My first answer was: 1) honestly, I have conflicting feelings about the term — somebody else used it first and it stuck; and, 2) huh, I don’t know if it’s really a movement. But regardless of the answers, those questions are super interesting. And they led me to this blog post by Grace Lee Boggs about movements which I think is very applicable to us. I recommend reading the whole thing — it’s short — but here are some particularly useful quotes.

1) A Movement begins when large numbers of people, having reached the point where they feel they can’t take the way things are any more, see some hope of improving their daily lives and begin to move on their own to bring about change.

So are we a movement? I guess it depends on how you define “large numbers”, right? As far as I know there’s no precise numerical cut off.

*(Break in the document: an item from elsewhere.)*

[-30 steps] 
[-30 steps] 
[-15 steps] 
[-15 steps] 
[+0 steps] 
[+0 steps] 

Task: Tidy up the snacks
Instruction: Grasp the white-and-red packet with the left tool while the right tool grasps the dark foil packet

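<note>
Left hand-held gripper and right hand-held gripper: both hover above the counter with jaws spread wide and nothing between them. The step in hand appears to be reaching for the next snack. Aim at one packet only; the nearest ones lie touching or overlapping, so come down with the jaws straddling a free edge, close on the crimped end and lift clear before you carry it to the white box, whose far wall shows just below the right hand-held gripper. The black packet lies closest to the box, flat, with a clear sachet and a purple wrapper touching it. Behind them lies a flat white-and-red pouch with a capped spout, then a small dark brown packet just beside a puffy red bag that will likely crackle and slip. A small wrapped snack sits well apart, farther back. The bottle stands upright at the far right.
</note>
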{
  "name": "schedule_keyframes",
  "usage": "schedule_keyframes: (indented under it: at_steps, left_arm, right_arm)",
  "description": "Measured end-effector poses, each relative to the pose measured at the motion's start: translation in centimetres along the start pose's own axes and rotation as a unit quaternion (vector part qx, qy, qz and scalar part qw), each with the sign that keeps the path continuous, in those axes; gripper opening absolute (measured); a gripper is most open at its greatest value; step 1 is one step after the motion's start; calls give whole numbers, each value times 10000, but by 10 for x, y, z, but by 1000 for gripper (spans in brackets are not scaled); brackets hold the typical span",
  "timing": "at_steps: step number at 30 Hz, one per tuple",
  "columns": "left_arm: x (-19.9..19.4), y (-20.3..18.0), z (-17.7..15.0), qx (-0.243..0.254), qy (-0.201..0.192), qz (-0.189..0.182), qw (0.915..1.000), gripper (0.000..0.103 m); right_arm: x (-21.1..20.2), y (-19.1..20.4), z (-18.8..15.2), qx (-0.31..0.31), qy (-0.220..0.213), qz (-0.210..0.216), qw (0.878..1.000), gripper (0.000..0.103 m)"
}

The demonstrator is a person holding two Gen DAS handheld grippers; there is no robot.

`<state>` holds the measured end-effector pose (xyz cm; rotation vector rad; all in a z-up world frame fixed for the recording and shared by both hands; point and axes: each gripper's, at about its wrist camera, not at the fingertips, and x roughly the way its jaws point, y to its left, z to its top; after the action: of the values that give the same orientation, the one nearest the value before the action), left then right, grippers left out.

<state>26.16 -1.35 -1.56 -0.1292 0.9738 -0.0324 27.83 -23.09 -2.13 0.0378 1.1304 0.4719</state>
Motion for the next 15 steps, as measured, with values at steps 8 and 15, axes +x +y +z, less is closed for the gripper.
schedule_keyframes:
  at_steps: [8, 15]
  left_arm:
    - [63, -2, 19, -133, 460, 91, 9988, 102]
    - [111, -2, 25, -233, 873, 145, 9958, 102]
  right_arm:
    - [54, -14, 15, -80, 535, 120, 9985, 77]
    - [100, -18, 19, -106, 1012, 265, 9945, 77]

In our case, we’re talking about some hundreds of acupuncturists and some thousands of patients who have been involved with POCA over the years. If you consider the numbers outside of POCA, and particularly if you count patients who are using community acupuncture clinics in any way, shape or form, the numbers are a lot bigger. Whatever the numbers, people are most definitely taking action on their own to improve their daily lives, and those actions are converging to create a stable supply of affordable acupuncture, in the form of community clinics; all that didn’t exist 15 years ago, before people started moving in this way.

2) If you want to know what the Movement is about, you need to keep your ear close to the grassroots to hear the “Why” questions which people are asking.

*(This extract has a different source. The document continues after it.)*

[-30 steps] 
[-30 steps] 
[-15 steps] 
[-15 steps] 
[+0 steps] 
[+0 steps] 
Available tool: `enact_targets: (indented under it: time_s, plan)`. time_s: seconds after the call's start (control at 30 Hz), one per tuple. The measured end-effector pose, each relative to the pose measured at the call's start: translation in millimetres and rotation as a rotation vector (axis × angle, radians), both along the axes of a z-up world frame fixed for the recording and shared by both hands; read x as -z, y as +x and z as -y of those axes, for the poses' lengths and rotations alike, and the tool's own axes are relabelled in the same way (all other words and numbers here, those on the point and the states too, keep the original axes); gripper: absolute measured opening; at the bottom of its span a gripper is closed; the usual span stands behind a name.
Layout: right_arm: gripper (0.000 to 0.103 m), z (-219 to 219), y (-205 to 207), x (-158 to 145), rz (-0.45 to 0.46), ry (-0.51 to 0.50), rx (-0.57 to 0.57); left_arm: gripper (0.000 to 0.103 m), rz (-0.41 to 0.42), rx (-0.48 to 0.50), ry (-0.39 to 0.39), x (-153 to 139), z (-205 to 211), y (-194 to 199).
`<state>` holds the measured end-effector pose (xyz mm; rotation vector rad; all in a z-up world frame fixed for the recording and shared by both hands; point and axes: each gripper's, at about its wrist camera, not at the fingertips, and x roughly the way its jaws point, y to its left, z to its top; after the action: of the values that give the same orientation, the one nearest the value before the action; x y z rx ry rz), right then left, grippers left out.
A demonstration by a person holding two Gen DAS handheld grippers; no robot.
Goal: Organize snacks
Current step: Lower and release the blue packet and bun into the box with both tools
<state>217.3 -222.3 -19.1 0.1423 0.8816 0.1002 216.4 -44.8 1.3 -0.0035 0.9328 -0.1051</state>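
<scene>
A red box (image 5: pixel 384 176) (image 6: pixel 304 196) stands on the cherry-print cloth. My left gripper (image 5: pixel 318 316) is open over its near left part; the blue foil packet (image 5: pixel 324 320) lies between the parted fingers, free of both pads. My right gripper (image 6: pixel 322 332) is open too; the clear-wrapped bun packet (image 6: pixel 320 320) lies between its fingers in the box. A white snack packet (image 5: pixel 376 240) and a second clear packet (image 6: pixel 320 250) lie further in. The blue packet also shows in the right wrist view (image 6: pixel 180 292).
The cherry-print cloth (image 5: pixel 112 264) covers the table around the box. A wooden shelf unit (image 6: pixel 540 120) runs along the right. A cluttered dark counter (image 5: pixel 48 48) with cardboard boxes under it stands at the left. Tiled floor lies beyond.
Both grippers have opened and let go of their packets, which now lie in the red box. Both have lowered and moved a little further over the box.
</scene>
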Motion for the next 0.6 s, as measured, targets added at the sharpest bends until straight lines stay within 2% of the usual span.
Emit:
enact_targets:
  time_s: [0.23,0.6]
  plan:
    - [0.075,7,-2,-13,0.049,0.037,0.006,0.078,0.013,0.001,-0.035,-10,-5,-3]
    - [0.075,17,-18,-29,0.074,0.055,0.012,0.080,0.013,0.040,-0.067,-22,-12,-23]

Why is acupuncture so expensive? Why can’t my family, my friends, my neighbors afford it? For that matter, as an acupuncturist, why can’t I afford my own services? Is there really, as we’ve all been told, a right way and a wrong way to do acupuncture?

3) A Movement begins to assume momentum when people begin exploring visionary answers to the questions being asked at the grassroots and engage in practical activities which can be replicated without huge bureaucracies. In the early stages of a Movement, the visionary answers being explored usually strike most people as too radical or too impractical. If they don’t, they are probably not profound enough to build a Movement.

For visionary answers, see: multistakeholder cooperative; transformational, not transactional, economic relationships; Liberation Acupuncture and the preferential option for the poor. Around here, we’re really good at practical activities which can be replicated without huge bureaucracies. We definitely created some bureaucracy of our own but believe me, on a scale relative to the rest of the profession, it’s definitely not huge.

4) To create a Movement, people of widely differing views and backgrounds need to come together, surmounting their ideological differences. But you must also be prepared for these differences to surface and create splits after the Movement succeeds or declines.

Yup.

5) The struggle does not end with victory or defeat because new contradictions emerge, requiring new ideas and new paradigms which are usually resisted by those who were deeply involved in the past struggle or who have benefited from its success.

I love this. First, the idea that there’s no end because there’s no binary of success/failure — that rings true. Also, I think it’s where we are now. At the beginning, the struggle was about, would we be allowed to exist at all or would we get squashed by all the people who felt we were devaluing the profession? We won that round. Later on, the struggle was about, can we stop the FPD? We lost that one. But not long after we lost, it became clear that the FPD wasn’t the point. The Masters degree itself was an unaffordable barrier; if people were going to be employers or employees in community clinics after graduation, the math simply didn’t work. ( I just looked at the website of one of the less expensive schools; their acupuncture-only program costs just about $50K but the median amount of loans people took out to get through that program was $90K.)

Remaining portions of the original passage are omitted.